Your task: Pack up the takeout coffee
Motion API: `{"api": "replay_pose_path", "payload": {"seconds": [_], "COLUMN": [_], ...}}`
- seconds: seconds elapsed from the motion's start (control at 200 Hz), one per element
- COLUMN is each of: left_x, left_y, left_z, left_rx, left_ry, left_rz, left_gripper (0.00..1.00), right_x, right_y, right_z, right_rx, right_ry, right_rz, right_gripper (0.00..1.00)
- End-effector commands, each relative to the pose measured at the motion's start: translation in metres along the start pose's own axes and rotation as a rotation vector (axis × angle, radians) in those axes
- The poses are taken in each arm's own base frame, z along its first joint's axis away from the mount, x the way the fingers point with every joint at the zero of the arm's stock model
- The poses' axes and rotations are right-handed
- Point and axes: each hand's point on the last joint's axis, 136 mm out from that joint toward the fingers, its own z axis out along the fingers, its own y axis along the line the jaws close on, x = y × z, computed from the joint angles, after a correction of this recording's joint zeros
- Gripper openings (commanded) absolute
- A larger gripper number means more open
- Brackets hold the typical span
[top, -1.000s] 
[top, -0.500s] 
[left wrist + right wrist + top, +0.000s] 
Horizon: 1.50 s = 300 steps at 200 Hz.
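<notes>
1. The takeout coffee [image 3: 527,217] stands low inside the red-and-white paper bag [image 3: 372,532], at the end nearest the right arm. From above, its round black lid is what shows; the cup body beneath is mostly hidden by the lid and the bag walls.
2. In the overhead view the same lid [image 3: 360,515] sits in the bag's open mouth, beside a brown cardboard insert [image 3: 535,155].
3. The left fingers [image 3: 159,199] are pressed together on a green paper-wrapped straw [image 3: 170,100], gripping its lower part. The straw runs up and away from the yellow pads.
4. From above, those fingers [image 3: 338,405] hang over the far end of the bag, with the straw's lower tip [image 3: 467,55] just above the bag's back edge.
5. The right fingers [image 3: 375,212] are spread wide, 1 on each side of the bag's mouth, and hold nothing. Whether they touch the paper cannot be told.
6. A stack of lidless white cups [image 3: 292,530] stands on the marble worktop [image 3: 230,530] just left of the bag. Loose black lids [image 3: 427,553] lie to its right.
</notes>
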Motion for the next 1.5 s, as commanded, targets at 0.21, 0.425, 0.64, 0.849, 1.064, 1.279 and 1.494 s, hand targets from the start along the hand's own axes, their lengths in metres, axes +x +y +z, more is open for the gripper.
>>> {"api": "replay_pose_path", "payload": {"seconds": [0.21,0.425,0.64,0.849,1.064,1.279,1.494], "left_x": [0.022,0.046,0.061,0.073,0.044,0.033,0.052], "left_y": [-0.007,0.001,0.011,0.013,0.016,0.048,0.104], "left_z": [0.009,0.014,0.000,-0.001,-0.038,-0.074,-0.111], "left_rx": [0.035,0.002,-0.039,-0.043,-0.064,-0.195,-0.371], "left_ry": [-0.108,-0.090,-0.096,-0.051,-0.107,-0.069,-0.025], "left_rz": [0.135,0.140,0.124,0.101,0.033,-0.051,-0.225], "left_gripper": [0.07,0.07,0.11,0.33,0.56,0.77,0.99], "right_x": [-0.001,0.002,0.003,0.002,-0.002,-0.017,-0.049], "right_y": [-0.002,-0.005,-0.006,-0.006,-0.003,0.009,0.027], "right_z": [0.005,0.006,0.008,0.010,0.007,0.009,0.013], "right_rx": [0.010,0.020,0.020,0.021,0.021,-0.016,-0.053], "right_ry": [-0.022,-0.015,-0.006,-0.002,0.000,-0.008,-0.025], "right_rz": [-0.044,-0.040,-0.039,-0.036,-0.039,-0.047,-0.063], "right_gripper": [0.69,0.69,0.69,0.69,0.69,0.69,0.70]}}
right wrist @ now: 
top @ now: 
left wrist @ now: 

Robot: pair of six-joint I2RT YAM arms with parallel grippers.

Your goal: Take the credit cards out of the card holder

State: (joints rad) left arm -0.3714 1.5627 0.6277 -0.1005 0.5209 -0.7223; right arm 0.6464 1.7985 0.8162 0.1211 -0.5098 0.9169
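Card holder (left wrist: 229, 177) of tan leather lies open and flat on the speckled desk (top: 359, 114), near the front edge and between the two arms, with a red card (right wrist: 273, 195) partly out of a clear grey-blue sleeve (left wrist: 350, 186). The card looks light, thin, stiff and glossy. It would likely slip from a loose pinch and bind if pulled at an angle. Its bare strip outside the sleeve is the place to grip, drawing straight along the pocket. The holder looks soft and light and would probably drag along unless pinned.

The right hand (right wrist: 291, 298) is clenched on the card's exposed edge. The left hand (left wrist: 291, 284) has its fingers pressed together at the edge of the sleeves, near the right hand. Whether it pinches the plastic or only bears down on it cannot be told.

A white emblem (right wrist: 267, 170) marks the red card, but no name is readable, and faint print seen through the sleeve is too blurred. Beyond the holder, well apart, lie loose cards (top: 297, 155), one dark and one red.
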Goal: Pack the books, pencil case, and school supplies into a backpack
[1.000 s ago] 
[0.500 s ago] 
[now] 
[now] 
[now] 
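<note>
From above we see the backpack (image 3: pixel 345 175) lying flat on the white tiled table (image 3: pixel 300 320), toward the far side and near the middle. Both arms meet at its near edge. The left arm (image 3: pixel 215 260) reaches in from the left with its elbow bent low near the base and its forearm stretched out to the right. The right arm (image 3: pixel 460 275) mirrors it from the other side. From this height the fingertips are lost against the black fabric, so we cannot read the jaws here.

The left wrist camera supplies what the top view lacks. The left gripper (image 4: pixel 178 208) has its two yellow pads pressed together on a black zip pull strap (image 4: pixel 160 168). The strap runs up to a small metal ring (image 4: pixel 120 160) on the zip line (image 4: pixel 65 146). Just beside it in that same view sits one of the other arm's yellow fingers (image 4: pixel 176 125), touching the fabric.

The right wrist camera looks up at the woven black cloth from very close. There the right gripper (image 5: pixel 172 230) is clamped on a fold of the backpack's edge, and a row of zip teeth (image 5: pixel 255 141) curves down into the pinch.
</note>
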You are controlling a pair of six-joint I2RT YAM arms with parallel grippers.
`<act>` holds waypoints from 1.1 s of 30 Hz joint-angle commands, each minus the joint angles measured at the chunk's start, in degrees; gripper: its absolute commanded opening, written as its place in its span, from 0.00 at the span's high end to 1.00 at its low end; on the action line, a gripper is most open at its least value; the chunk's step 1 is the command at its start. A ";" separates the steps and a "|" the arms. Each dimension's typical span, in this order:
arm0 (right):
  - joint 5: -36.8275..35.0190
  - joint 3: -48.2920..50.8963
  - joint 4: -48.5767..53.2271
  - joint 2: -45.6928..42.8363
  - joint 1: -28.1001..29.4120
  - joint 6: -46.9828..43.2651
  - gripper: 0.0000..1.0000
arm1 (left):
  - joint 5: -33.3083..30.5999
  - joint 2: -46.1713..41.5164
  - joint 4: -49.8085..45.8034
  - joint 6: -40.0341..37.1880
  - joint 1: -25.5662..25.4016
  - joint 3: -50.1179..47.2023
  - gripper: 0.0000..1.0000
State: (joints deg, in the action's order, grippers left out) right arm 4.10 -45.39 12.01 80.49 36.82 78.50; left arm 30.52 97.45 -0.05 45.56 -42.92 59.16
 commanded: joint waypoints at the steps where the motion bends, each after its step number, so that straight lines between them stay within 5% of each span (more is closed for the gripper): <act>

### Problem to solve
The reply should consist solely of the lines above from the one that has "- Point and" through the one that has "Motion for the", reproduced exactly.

### Answer box
- Point and axes: each hand's point on the last joint's axis, 136 mm out from that joint toward the fingers, its own z axis out along the fingers, its own y axis along the line the jaws close on, x = y × z, computed from the joint angles, after a correction of this recording's joint zeros
- Gripper openings (commanded) absolute
- A larger gripper number means more open
- Brackets hold the typical span
[top, -1.000s] 
[top, -0.500s] 
[left wrist + right wrist + top, +0.000s] 
Horizon: 1.50 s = 300 steps at 200 Hz.
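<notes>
1. The takeout coffee [image 3: 527,217] stands low inside the red-and-white paper bag [image 3: 372,532], at the end nearest the right arm. From above, its round black lid is what shows; the cup body beneath is mostly hidden by the lid and the bag walls.
2. In the overhead view the same lid [image 3: 360,515] sits in the bag's open mouth, beside a brown cardboard insert [image 3: 535,155].
3. The left fingers [image 3: 159,199] are pressed together on a green paper-wrapped straw [image 3: 170,100], gripping its lower part. The straw runs up and away from the yellow pads.
4. From above, those fingers [image 3: 338,405] hang over the far end of the bag, with the straw's lower tip [image 3: 467,55] just above the bag's back edge.
5. The right fingers [image 3: 375,212] are spread wide, 1 on each side of the bag's mouth, and hold nothing. Whether they touch the paper cannot be told.
6. A stack of lidless white cups [image 3: 292,530] stands on the marble worktop [image 3: 230,530] just left of the bag. Loose black lids [image 3: 427,553] lie to its right.
</notes>
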Motion for the next 1.5 s, as commanded, targets at 0.21, 0.425, 0.64, 0.849, 1.064, 1.279 and 1.494 s, hand targets from the start along the hand's own axes, their lengths in metres, axes +x +y +z, more is open for the gripper.

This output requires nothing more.